The essay was penned by Cardinal William Levada, who succeeded the pope as head of the Vatican's doctrinal department. Levada made a plea for fairness for Pope Benedict under the headline "The New York Times and Pope Benedict XVI: how it looks to an American in the Vatican," accusing Times religion reporter Laurie Goodstein "of anachronistic conflation" and of "rushing to a guilty verdict" against the Pope. Levada concluded:
As a full-time member of the Roman Curia, the governing structure that carries out the Holy See's tasks, I do not have time to deal with the Times's subsequent almost daily articles by Rachel Donadio and others, much less with Maureen Dowd's silly parroting of Goodstein's "disturbing report." But about a man with and for whom I have the privilege of working, as his "successor" Prefect, a pope whose encyclicals on love and hope and economic virtue have both surprised us and made us think, whose weekly catecheses and Holy Week homilies inspire us, and yes, whose pro-active work to help the Church deal effectively with the sexual abuse of minors continues to enable us today, I ask the Times to reconsider its attack mode about Pope Benedict XVI and give the world a more balanced view of a leader it can and should count on.

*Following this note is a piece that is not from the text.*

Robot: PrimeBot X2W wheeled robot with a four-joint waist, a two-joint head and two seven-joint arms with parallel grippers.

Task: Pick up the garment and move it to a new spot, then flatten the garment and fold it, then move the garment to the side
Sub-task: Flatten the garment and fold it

The Times reacted to Levada's post in a story by Rachel Donadio in Thursday's edition.
Cardinal Levada singled out several Times reporters and columnists for criticism, focusing particularly on an article describing failed efforts by Wisconsin church officials to persuade the Vatican to defrock a priest who had abused as many as 200 deaf boys from 1950 to 1974. The pope, then Cardinal Joseph Ratzinger, was head of the Vatican's doctrinal office when the case was referred there, in 1996.
He said the article wrongly "attributed the failure to accomplish this dismissal to Pope Benedict, instead of diocesan decisions at the time." On Wednesday, the archbishop of Milwaukee said the pope should not be held responsible for mistakes that were made in Wisconsin, according to The Associated Press.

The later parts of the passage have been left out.